Individual differences in L1/L2 speech perception/production
My research explores individual differences in the perception and production of speech sounds in both first (L1) and second (L2) languages. The focus is on how listeners vary in their sensitivity to multiple acoustic cues and how these differences relate to cognitive abilities and individual traits. Using methods such as eye-tracking and acoustic analysis, I investigate perceptual cue weighting in English and Korean stop contrasts, and how factors like executive function and autistic traits may influence L1 transfer in L2 learning.
- Grant Awarded :
National Research Foundation of Korea: 2012.05~2014.04, PI
National Research Foundation of Korea: 2017.11~2019.10, Co-PI ("A study on individual differences in acquiring L2 English phonological contrast: Focusing on effects of Korean child- and adult-individuals’ L1 linguistic experience and cognitive ability")
National Research Foundation of Korea: 2024.06~2027.05, PI (" Longitudinal change in the perception strategies of individual language learners of varying proficiency: The case of English-speaking adult learners of Korean" 외국어 능숙도에 따른 소리음 범주화 전략 추이 개인차 연구: 영어 모국어 성인 학습자의 한국어 습득을 중심으로)
Gender/generation/dialectal differences in the speech categories
I investigate sociophonetic variation in Korean.
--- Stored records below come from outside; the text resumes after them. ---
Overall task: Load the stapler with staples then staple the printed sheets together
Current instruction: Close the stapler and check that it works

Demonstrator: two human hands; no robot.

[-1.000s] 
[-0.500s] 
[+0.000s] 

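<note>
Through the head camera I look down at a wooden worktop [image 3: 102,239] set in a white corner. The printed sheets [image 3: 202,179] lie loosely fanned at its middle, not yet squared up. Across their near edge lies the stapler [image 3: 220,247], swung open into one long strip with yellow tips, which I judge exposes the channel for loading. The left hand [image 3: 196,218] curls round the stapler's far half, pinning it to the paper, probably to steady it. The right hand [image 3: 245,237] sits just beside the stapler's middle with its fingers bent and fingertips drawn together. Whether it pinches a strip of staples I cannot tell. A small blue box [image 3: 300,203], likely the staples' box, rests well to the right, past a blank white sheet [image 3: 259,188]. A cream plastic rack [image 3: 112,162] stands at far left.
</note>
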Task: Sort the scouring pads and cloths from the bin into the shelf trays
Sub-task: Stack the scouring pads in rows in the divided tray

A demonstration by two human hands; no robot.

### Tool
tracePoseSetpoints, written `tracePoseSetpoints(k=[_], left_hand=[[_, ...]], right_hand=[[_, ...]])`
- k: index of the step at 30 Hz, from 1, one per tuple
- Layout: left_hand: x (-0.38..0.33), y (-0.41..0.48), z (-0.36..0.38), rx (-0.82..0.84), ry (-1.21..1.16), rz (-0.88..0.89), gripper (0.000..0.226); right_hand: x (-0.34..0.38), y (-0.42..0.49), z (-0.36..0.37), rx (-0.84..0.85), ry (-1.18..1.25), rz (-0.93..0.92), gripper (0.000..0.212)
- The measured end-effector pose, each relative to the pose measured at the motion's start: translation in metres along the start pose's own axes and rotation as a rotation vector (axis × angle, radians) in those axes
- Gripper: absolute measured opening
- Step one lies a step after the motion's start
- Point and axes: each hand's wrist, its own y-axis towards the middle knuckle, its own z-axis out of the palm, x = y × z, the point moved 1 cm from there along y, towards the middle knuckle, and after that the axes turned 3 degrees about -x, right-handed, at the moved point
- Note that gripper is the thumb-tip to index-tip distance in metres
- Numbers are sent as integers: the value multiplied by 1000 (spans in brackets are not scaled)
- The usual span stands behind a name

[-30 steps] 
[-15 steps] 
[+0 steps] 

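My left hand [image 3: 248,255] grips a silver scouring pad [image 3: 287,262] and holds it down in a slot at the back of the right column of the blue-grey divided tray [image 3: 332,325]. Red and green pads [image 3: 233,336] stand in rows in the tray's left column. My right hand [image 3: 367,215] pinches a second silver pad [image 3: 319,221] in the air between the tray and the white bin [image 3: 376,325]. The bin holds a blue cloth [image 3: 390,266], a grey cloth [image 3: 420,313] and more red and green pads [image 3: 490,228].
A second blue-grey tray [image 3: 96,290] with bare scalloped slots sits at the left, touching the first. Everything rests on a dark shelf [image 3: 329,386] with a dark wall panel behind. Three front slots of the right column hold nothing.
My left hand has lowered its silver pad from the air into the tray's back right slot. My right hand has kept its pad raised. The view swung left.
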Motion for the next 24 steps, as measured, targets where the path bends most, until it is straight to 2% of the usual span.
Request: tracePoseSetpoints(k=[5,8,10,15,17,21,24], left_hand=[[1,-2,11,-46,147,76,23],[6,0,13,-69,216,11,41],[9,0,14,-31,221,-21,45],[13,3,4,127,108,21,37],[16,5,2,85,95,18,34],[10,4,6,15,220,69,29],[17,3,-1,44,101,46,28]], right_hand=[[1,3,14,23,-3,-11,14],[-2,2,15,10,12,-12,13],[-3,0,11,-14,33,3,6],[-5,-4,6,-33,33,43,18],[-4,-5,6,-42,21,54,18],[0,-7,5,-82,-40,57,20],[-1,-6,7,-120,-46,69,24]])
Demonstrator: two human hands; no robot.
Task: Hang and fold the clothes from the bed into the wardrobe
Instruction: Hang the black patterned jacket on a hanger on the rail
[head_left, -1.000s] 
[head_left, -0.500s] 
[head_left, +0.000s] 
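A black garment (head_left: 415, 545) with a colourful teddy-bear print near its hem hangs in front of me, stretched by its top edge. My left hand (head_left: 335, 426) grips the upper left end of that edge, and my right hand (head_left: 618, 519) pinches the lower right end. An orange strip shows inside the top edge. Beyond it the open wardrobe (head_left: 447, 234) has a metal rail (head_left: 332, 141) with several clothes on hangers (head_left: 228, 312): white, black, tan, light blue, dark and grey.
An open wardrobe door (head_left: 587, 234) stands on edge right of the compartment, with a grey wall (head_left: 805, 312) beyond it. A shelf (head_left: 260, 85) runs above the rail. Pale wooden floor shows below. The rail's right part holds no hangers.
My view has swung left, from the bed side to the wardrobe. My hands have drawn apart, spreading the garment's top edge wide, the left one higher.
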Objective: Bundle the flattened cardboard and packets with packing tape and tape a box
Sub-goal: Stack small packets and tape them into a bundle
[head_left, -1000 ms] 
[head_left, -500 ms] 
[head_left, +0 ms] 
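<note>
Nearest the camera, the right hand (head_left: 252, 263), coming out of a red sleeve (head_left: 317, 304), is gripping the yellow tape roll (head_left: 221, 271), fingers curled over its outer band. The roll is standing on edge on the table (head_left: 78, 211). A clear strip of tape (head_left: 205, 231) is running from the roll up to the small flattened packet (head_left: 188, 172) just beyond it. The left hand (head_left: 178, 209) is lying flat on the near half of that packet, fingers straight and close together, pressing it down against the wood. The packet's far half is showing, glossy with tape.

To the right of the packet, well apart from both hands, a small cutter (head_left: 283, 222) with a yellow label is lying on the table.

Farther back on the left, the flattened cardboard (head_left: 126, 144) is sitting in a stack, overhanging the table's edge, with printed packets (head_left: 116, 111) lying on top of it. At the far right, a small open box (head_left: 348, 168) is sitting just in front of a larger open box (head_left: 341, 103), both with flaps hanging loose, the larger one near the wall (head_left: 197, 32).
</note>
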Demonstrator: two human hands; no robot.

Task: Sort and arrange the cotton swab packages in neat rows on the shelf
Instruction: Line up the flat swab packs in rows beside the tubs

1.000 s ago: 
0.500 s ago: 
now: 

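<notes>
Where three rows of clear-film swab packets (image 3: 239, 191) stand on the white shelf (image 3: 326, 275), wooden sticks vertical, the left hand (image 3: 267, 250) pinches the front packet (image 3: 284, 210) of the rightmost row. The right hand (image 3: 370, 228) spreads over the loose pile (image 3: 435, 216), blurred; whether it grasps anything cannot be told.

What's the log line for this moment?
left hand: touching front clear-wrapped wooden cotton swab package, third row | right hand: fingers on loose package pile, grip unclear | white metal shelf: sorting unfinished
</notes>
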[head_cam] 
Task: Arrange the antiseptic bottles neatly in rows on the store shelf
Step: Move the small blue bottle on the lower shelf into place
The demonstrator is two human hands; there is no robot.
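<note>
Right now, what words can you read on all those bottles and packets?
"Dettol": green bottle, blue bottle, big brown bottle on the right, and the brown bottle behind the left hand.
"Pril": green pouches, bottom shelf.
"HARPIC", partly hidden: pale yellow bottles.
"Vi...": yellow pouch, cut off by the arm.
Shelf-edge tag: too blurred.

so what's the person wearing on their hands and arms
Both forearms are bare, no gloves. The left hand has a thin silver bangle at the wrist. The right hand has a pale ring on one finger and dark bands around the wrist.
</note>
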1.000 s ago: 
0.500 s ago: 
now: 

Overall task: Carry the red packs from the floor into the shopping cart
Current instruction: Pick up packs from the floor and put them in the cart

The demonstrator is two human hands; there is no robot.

My studies include gender and generational differences in the production and perception of non-front vowels in Seoul Korean, gender-differentiated attitude and perception of the short-tongue pronunciation in Korean, and how young speakers of the Jeju dialect realize laryngeal contrasts in stop consonants.
- Grant Awarded :
National Research Foundation of Korea: 2017.07~2019.06, PI "Gender-differentiated patterns in Korean sibilants: An acoustic investigation of synchronic/diachronic sound change")
Fine-grained phonetics and first language acquisition
My research interests focus on first-language phonological development (Paidologos Project:http://www.ling.ohio-state.edu/~edwards/). To study this, I have examined differences across languages in the fine phonetic detail of a contrast, both in production and perception. Most of my work during doctoral program focused on the role of fine-grained phonetic differences in explaining cross-linguistic patterns of mastering the ‘same’ phonological categories in English, Japanese, Greek and Korean. Particularly, I put an emphasis on adult listeners’ utilization of language-specific speech cues to their judgments of children’s productions. This research highlights an importance of detailed acoustic descriptions in evaluating developmental universals.
As a post-doctoral research associate in Waisman Center, UW-Madison, I continued studying first-language phonological acquisition, extending the experimental paradigm to include perception studies using an eye-tracker. More specifically, I have been conducting cross-linguistic perception experiments using the anticipatory eye-movement paradigm with adult listeners of English and Korean, aiming to capture language-specific sensitivity to acoustic parameters for a laryngeal contrast. The same task paradigm will be conducted with English- and Korean-speaking children (aged 3;0~5;0) to infer when and how language-specific perceptual sensitivity occurs in children’s speech perception.
Phonetics, Phonology, Psycholinguistics
Cross-linguistic aspect of phonological acquisition (Paidologos Project:http://www.ling.ohio-state.edu/~edwards/, http://learningtotalk.org/)
Our research investigates the cross-linguistic aspects of phonological acquisition, with a particular focus on the development of voicing and aspiration contrasts in plosive categories across languages. Drawing on data from projects such as the Paidologos Project and Learning to Talk, we examine fine-grained acoustic properties in children’s speech production, as well as how adult listeners perceive child speech across different language backgrounds. We also explore how infants and children perceive speech, and how their perception relates to the acoustic detail of the input signal. Using the visual world paradigm, we analyze cross-linguistic differences in both adult and child listeners, including gradient perception of multiple acoustic cues (e.g., VOT, f₀) in stop voicing contrasts, individual differences in within-category sensitivity, and language-specific anticipatory eye movements during speech processing. These analyses rely on time-series data modeling using mixed-effects regression applied to eye-tracking data. In addition, we investigate prosodic features in English, Japanese, and Korean, focusing on the role of pitch range variation in both speech production and perception.